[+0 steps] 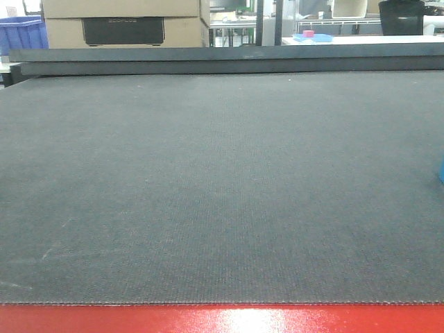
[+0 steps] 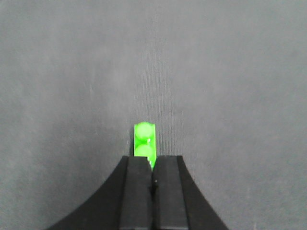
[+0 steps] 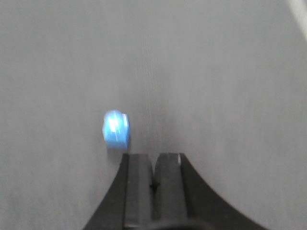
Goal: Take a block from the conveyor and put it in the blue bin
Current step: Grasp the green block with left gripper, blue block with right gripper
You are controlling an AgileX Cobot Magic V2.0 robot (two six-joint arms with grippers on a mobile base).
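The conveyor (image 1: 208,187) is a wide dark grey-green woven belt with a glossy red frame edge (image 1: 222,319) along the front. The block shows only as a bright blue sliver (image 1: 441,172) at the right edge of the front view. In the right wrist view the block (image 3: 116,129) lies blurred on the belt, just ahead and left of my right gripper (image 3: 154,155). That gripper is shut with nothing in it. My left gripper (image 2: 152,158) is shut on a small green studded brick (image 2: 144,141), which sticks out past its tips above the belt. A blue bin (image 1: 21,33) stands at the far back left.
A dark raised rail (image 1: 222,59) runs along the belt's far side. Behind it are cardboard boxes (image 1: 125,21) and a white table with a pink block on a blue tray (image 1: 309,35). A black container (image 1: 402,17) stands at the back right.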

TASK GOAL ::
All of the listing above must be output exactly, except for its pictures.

OUTPUT FOR THIS EXERCISE ::
[+0 steps] 
[+0 steps] 
[+0 steps] 
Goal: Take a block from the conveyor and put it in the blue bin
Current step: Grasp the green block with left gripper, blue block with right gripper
You are controlling an AgileX Cobot Magic V2.0 robot (two six-joint arms with grippers on a mobile base).
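The conveyor (image 1: 208,187) is a wide dark grey-green woven belt with a glossy red frame edge (image 1: 222,319) along the front. The block shows only as a bright blue sliver (image 1: 441,172) at the right edge of the front view. In the right wrist view the block (image 3: 116,129) lies blurred on the belt, just ahead and left of my right gripper (image 3: 154,155). That gripper is shut with nothing in it. My left gripper (image 2: 152,158) is shut on a small green studded brick (image 2: 144,141), which sticks out past its tips above the belt. A blue bin (image 1: 21,33) stands at the far back left.
A dark raised rail (image 1: 222,59) runs along the belt's far side. Behind it are cardboard boxes (image 1: 125,21) and a white table with a pink block on a blue tray (image 1: 309,35). A black container (image 1: 402,17) stands at the back right.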

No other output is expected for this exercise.